2017 has proven itself an exceptional year for both the Arctic and Antarctic, with the amount of ice at both poles reaching the lowest levels in 38-year satellite records. The data was released by NASA and the US National Snow and Ice Data Centre (NSIDC).
The natural temperature fluctuations that come with our planet’s seasons mean the sea ice extent — a measure climate scientists use to catalogue ice coverage — hits highs and lows each year.
The amount of ice at the Arctic usually reaches a maximum in March each year, following the northern hemisphere winter; this year peaking on the seventh of the month.
The trouble is that this maximum is the lowest recorded since these kinds of satellite records began back in 1979.
The other end of the planet hasn’t fared much better either. Around this time each year, the ice extent in the Antarctic dips to a post-summer minimum, but 2017 has seen a record low here too.
Compared to the 1981 – 2010 average, the two poles together have lost an area of sea ice the size of Mexico.
The release comes from US National Snow and Ice Data Centre (NSIDC).
What’s causing it?
Climate scientists say the problem in the Arctic this year is due to localised weather effects combined with higher-than-average temperatures in the region.
Stormy winds throughout the winter months have churned up the seas and led to conditions that aren’t conducive to ice growth, and the region was already facing a low ice extent after a particularly warm summer.
The Arctic mercury has been behaving particularly erratically on the short-term too. During the winter of 2016/17, swathes of the region experienced temperatures nearly 20 degrees Celsius higher than usual, even during the near-sunless polar night.

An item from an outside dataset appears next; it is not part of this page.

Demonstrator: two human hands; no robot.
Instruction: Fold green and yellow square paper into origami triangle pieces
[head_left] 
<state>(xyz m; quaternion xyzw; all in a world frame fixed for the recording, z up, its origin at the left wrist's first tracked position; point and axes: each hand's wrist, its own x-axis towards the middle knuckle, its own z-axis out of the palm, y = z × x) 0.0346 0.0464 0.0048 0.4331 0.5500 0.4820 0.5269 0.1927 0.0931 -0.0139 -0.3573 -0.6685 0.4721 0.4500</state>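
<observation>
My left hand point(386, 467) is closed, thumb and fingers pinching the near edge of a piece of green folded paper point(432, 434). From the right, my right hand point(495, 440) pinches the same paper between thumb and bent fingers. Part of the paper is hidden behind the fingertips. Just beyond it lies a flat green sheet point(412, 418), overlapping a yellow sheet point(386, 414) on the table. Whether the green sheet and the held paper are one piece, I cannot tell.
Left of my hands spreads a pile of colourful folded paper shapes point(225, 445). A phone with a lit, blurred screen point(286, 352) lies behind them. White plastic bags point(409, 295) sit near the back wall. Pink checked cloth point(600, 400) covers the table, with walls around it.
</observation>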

Though this extreme jump in temperature was short-lived, scientists say such freak-temperature events are made “more likely by orders of magnitude due to climate change,” and can be expected to occur more frequently year-on-year.
To compound the problem, the ice that is present in the Arctic is thinner than usual, according to data taken with the CryoSat-2 satellite. As the top layers of ice melt away, the older ice beneath that has remained frozen in the region for aeons is being exposed, leaving it vulnerable to melting and thinning.
Trends of sea ice in the northern pole have shown an average of 2.8% reduction every decade, and though this year’s record low wintertime extent may not necessarily lead to an equally-record low summer level, it is, according to researchers, “guaranteed to be below normal.”
Action at both ends
The southern tip of our planet is not escaping the clutches of climate change either. Having just come to the end of its summer, ice in the Antarctic is at its normal annual minimum. But this year, the region’s sea ice extent is the lowest minimum recorded since satellites began to survey to continent.
This is especially surprising since, until this year, Antarctic ice had slowly been growing, with the data showing steady annual increases.
Overall trends of sea ice in from 1979 – 2017, measured by satellites. The top line is the Arctic; the middle is Antarctica; and the third shows the combined total. Credits: Joshua Stevens/NASA Earth Observatory
Reasons for this growth aren’t immediately clear, but some scientists propose it could be to do with overall warmer air in the region — as a result of human actions — being able to hold and precipitate greater levels of snowfall.
This year’s sudden dip has therefore come as a surprise to climate scientists, who have described it as “stunningly different” and “definitely of interest.”
It is not clear what the immediate cause of this fall in ice is, and researchers are refusing to draw solid conclusions from a single year’s data. Instead, more measurements taken over a longer period of time are needed to rule out this year being a statistical anomaly.
Our planet’s climate is undergoing a period of extremely quick change, and record results like these are not only understandable, but expected. 2017 has seen extreme ice melting at both tips of the Earth, and while the situation in the Antarctic appears to have bucked a recent cautious upward trend, the Arctic is continuing on its long-established downward spiral.